# Goal of the exercise
Below is a listing from which only part is wanted; return exactly the lines from the one with "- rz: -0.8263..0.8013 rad" up to and including the one with "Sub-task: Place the".
== Information shown ==
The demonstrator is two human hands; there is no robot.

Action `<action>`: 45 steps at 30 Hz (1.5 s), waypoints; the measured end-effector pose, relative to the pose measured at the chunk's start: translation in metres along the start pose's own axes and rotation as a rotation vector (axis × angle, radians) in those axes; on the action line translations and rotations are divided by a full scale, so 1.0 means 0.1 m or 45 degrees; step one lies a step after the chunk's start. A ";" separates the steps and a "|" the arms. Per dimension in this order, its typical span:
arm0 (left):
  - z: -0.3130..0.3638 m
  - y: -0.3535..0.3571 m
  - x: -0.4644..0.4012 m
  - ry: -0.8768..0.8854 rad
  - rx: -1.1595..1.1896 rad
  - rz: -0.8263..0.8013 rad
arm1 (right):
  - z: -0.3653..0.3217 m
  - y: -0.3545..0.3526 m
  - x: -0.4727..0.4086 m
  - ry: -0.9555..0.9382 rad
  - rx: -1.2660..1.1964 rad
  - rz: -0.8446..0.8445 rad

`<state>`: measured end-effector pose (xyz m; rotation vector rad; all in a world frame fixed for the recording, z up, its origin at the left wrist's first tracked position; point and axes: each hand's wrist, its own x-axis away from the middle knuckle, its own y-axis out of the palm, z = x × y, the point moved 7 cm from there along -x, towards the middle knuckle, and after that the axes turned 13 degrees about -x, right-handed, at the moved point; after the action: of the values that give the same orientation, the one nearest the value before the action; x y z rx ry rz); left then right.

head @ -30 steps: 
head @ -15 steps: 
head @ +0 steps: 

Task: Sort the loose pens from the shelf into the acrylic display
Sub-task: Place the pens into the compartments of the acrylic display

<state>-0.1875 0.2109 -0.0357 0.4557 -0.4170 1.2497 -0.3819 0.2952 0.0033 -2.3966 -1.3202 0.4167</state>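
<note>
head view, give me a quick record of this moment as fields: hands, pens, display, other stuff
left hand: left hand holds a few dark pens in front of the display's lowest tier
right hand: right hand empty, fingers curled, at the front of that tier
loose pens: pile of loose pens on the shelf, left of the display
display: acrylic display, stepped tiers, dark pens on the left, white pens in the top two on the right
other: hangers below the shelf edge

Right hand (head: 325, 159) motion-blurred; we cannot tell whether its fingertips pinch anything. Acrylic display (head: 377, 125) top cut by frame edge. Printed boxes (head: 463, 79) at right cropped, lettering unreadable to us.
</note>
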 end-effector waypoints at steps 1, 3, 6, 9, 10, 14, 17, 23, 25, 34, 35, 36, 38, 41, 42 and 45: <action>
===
# Result of this exercise
  - rz: -0.8263..0.8013 rad
arm1 (right):
  - z: -0.3653..0.3217 m
  - y: -0.3545..0.3526 m
  - x: -0.4727..0.4086 m
  - ry: -0.9555..0.9382 rad
  - rx: -1.2660..1.1964 rad
  - rz: -0.8446..0.8445 rad

`<state>`: measured end-effector pose (xyz m; rotation vector rad; all in a world frame fixed for the recording, z up, its origin at the left wrist's first tracked position; point and axes: each hand's wrist, its own x-axis away from the middle knuckle, its own y-axis out of the palm, z = x × y, the point moved 7 cm from there along -x, towards the middle knuckle, and after that the axes turned 13 degrees about -x, right-handed, at the moved point; after the action: of the values that give the same orientation, the one nearest the value before the action; x y z rx ry rz); left then right.

head @ -30 steps: 
head @ -15 steps: 
head @ +0 steps: 

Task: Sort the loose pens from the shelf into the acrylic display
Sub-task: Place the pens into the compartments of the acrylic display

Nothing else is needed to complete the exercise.